Work instructions: Nothing but the pictures gets dropped; retype every entry exactly.

(Excerpts from a dataset)

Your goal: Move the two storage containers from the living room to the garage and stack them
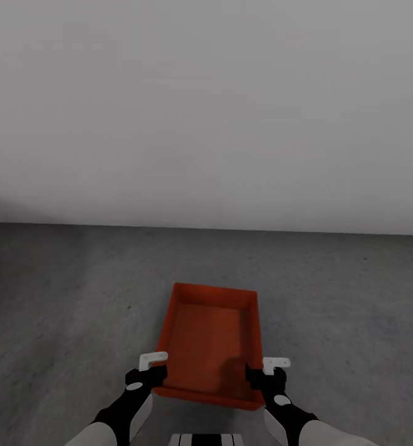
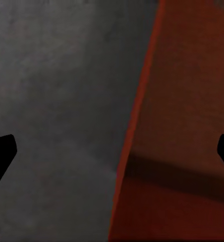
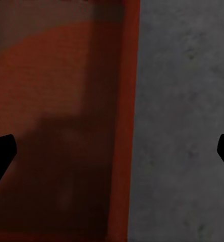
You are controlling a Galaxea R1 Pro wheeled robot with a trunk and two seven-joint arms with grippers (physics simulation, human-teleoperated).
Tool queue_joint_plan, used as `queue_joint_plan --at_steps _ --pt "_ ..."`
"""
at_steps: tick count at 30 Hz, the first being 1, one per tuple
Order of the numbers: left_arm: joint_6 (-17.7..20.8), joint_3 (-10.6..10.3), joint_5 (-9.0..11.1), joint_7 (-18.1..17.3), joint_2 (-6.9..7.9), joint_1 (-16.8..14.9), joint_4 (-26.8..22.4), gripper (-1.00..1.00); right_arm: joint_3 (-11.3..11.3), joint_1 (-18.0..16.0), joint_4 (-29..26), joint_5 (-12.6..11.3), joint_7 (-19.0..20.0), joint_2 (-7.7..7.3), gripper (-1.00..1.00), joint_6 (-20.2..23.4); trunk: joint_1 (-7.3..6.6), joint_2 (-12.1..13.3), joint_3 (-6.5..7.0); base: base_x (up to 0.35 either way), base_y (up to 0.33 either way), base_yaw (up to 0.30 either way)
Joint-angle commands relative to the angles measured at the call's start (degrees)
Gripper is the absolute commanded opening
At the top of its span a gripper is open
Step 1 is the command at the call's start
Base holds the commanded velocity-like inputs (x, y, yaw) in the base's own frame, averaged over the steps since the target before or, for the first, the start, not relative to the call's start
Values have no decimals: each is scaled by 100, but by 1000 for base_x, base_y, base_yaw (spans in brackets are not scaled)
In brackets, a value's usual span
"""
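Storage container (image 1: 208,341), orange-red and lidless, lies on the dark grey floor (image 1: 57,297) of the garage, directly ahead of the robot and short of the plain white-grey wall (image 1: 206,105). Whether it is one bin or two nested cannot be told from the head view.

Left gripper (image 1: 152,376) is positioned at the container's near left corner. In the left wrist view the dark fingertips (image 2: 1,156) are spread wide, one over the floor (image 2: 56,91) and one over the container's interior, with the left wall (image 2: 134,121) passing between them. No contact between fingers and wall is visible.

Container interior (image 1: 209,347) is bare; a shadow lies across its near end.

Right gripper (image 1: 261,378) is positioned at the near right corner. In the right wrist view its fingertips (image 3: 1,156) are likewise spread wide, straddling the right wall (image 3: 126,121), with the container's bottom (image 3: 51,101) on one side and floor (image 3: 187,111) on the other.
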Motion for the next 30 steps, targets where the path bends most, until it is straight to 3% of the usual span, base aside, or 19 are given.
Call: queue_joint_plan --at_steps 1,30 --pt "-16 15 12 8 -3 -2 3 100 50 -3 5 -55 -18 2 100 -19 -23 40 15 0 0 0" --pt "-16 31 12 17 5 -2 3 100 50 -3 5 -61 -18 8 100 -20 -660 1203 535 0 0 0"
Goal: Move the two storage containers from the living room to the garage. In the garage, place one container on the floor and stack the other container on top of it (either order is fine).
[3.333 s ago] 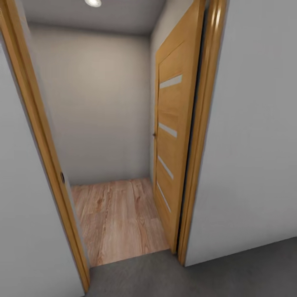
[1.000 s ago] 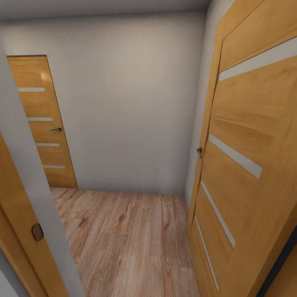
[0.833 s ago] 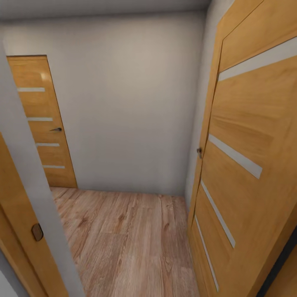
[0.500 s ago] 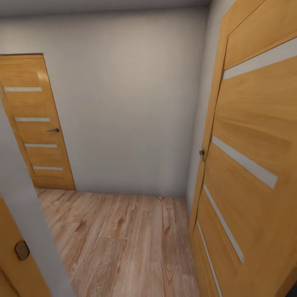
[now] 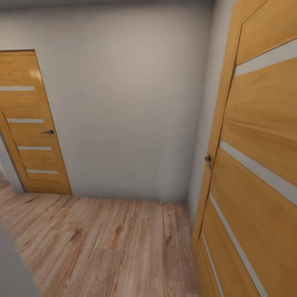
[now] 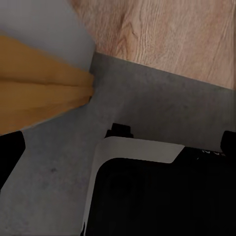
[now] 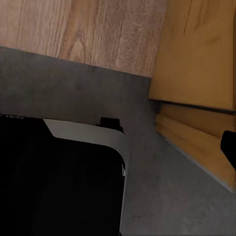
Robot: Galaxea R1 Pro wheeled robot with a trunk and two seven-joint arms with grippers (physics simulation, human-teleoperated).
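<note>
— What's on the head camera?

— I'm facing a small hallway: plain pale wall (image 5: 128, 103) ahead, light wood plank floor (image 5: 111, 243) below. An open orange-wood door (image 5: 260, 165) with pale stripes stands close along the right edge, its handle (image 5: 208, 161) just beside the wall corner. A second, closed door (image 5: 29, 123) of the same kind sits at the far left.

— Anything in the way?

— The open door leaf crowds my right side. On the left wrist camera a door frame post (image 6: 44, 93) stands near the robot's black base (image 6: 162, 191), where dark grey concrete floor (image 6: 147, 98) meets planks. The right wrist camera has the base (image 7: 59, 177) near the other door frame (image 7: 196, 123).

— Fingers? Containers?

— I can't tell the fingers' state on either arm. I can't locate the storage containers from here.
</note>
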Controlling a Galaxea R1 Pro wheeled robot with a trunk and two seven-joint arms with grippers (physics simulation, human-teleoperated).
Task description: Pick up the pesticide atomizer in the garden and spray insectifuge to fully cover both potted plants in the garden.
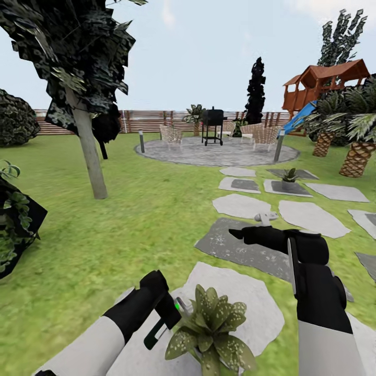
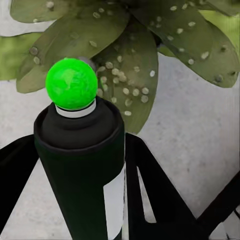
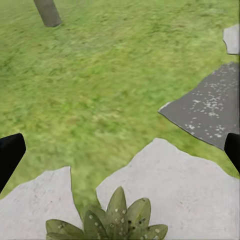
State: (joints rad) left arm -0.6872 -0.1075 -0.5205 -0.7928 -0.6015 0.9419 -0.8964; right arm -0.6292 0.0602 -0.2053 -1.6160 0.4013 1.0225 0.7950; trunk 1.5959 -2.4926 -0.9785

Problem solution:
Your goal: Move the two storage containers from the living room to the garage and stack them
You are controlling a Galaxea R1 Pro wheeled robot with a trunk and two seven-joint arms with grippers (physics simulation, human-teleoperated).
Tool queue_joint_plan, used as `queue_joint_plan --at_steps _ --pt "_ ..."`
"""
at_steps: tick count at 30 Hz, the first being 1, one per tuple
Order of the numbers: left_arm: joint_6 (-17.7..20.8), joint_3 (-10.6..10.3), joint_5 (-9.0..11.1), joint_7 (-18.1..17.3), joint_2 (-6.9..7.9), joint_1 (-16.8..14.9), joint_4 (-26.8..22.4), gripper (-1.00..1.00); right_arm: joint_3 (-11.3..11.3), joint_1 (-18.0..16.0), joint_4 (-29..26), joint_5 (-12.6..11.3), joint_7 (-19.0..20.0), joint_2 (-7.7..7.3), gripper (-1.00..1.00), joint_6 (-20.2..23.4); trunk: joint_1 (-7.3..6.6), joint_2 (-12.1..13.3), joint_3 (-6.5..7.0); base: base_x (up to 0.35 either way), base_y (up to 0.33 either way), base_yaw (up to 0.30 either way)
Joint-angle commands relative to the angles measured at the call's start (degrees)
Gripper is the absolute commanded opening
At the top of its span a gripper is open
Step 1 is the command at the call's start
Base holds the commanded velocity-like inputs (x, y, yaw) in the base's own frame, averaged over the steps since the target before or, for the first, the start, not relative to the call's start
Values have no decimals: each is scaled by 100, but by 1000 for base_x, base_y, base_yaw (spans in brackets are not scaled)
In brackets, a value's usual span
"""
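Storage container (image 1: 208,341), orange-red and lidless, lies on the dark grey floor (image 1: 57,297) of the garage, directly ahead of the robot and short of the plain white-grey wall (image 1: 206,105). Whether it is one bin or two nested cannot be told from the head view.

Left gripper (image 1: 152,376) is positioned at the container's near left corner. In the left wrist view the dark fingertips (image 2: 1,156) are spread wide, one over the floor (image 2: 56,91) and one over the container's interior, with the left wall (image 2: 134,121) passing between them. No contact between fingers and wall is visible.

Container interior (image 1: 209,347) is bare; a shadow lies across its near end.

Right gripper (image 1: 261,378) is positioned at the near right corner. In the right wrist view its fingertips (image 3: 1,156) are likewise spread wide, straddling the right wall (image 3: 126,121), with the container's bottom (image 3: 51,101) on one side and floor (image 3: 187,111) on the other.
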Motion for the next 30 steps, targets where the path bends most, until it is straight to 3% of the usual span, base aside, or 19 are given.
Call: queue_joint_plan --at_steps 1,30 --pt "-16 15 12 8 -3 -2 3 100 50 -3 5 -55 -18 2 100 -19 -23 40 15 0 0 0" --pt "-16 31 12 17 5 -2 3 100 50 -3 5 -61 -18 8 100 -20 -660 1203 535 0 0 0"
Goal: Move the two storage containers from the living room to the garage. In the garage, place one container on the floor and stack the other container on top of it (either order is fine).
[3.333 s ago] 
[1.000 s ago] 
[0.833 s ago] 
[0.500 s ago] 
[now] 
[now] 
[now] 
Robot: Galaxea R1 Pro wheeled robot with a trunk and two seven-joint arms with grippers (physics simulation, human-teleoperated).
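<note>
— What's on the head camera?

— I'm facing a small hallway: plain pale wall (image 5: 128, 103) ahead, light wood plank floor (image 5: 111, 243) below. An open orange-wood door (image 5: 260, 165) with pale stripes stands close along the right edge, its handle (image 5: 208, 161) just beside the wall corner. A second, closed door (image 5: 29, 123) of the same kind sits at the far left.

— Anything in the way?

— The open door leaf crowds my right side. On the left wrist camera a door frame post (image 6: 44, 93) stands near the robot's black base (image 6: 162, 191), where dark grey concrete floor (image 6: 147, 98) meets planks. The right wrist camera has the base (image 7: 59, 177) near the other door frame (image 7: 196, 123).

— Fingers? Containers?

— I can't tell the fingers' state on either arm. I can't locate the storage containers from here.
</note>
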Controlling a Galaxea R1 Pro wheeled robot with a trunk and two seven-joint arms with grippers (physics simulation, human-teleoperated).
Task description: Pick up the pesticide atomizer in the garden and spray insectifuge to fully cover both potted plants in the garden.
State: (joints rad) left arm -0.6872 -0.1075 -0.5205 -0.7928 -0.6015 0.9419 -0.8964; right arm -0.6292 0.0602 -0.2053 -1.6160 0.4013 1.0225 0.7950; trunk 1.5959 -2.4926 -0.9785

The full answer has now been given.